Before you finish, make sure every line below has been written out exactly.
- - -
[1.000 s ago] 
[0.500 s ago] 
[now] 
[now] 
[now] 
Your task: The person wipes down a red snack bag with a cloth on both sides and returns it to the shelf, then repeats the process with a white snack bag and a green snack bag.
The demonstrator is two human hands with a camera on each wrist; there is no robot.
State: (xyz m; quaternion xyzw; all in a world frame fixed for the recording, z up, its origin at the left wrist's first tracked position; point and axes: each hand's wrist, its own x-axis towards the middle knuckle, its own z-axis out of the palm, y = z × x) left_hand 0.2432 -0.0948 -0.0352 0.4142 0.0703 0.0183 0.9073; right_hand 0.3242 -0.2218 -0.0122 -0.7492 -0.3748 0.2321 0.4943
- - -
Task response
[1.000 s ago] 
[0.500 s ago] 
[now] 
[now] 
[now] 
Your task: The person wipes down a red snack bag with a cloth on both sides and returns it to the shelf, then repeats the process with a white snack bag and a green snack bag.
The demonstrator is two human hands with a camera on each wrist; there is no robot.
State: (xyz m; quaternion xyzw; all in a world frame fixed for the recording, z up, its origin at the left wrist's first tracked position; point and axes: each hand's wrist, its own x-axis towards the middle knuckle, its own z-axis out of the palm, y = z × x) left_hand 0.2432 -0.0948 -0.0352 0.4142 0.0703 0.0183 0.9073; right_hand 0.3242 -0.2218 -0.0122 -0.7492 -0.3748 0.2321 0.4943

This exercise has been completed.